# Available data:
________________________________________
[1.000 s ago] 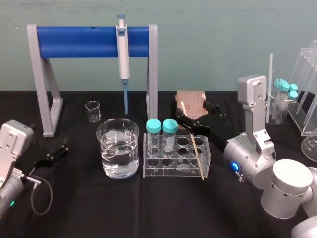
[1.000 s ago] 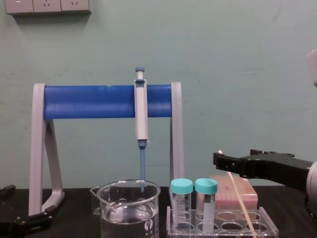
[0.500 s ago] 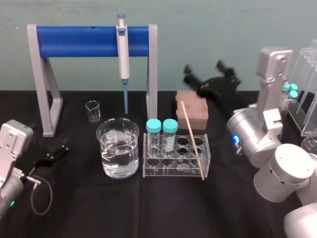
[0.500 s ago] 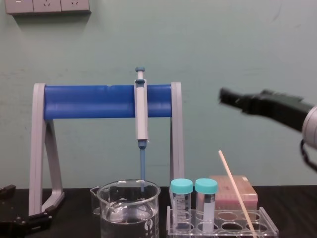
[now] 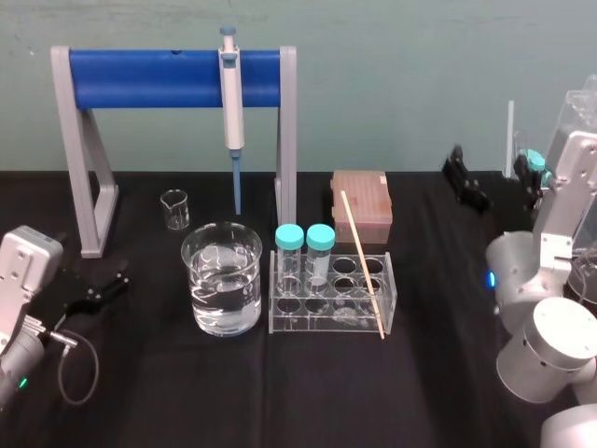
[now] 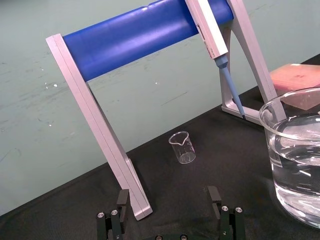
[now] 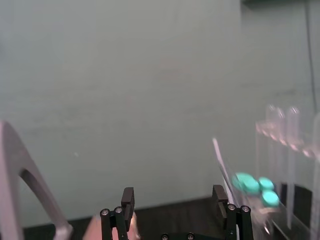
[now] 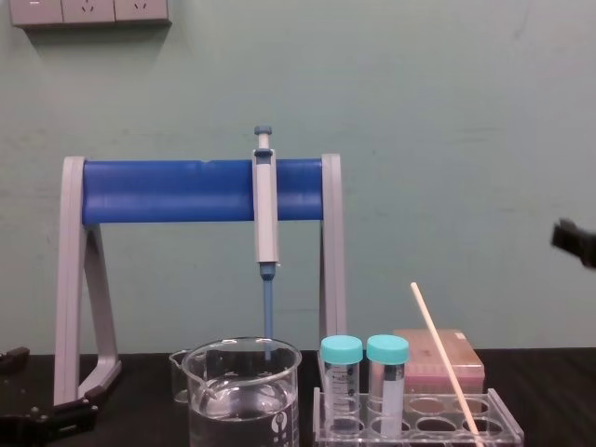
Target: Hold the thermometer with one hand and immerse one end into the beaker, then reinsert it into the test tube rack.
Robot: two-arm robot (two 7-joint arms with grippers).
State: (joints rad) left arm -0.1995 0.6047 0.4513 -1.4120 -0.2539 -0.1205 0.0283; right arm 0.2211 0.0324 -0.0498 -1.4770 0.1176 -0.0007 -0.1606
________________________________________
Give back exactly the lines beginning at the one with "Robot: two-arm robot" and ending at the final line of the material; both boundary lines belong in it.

Robot: two-arm robot (two 7-joint arms with grippers).
State: (joints rad) left arm -0.1995 0.6047 0.4513 -1.4120 -0.2539 -0.1205 0.0283; right arm 0.2211 0.0324 -0.0498 -1.4770 0.1176 -0.0007 -0.1606

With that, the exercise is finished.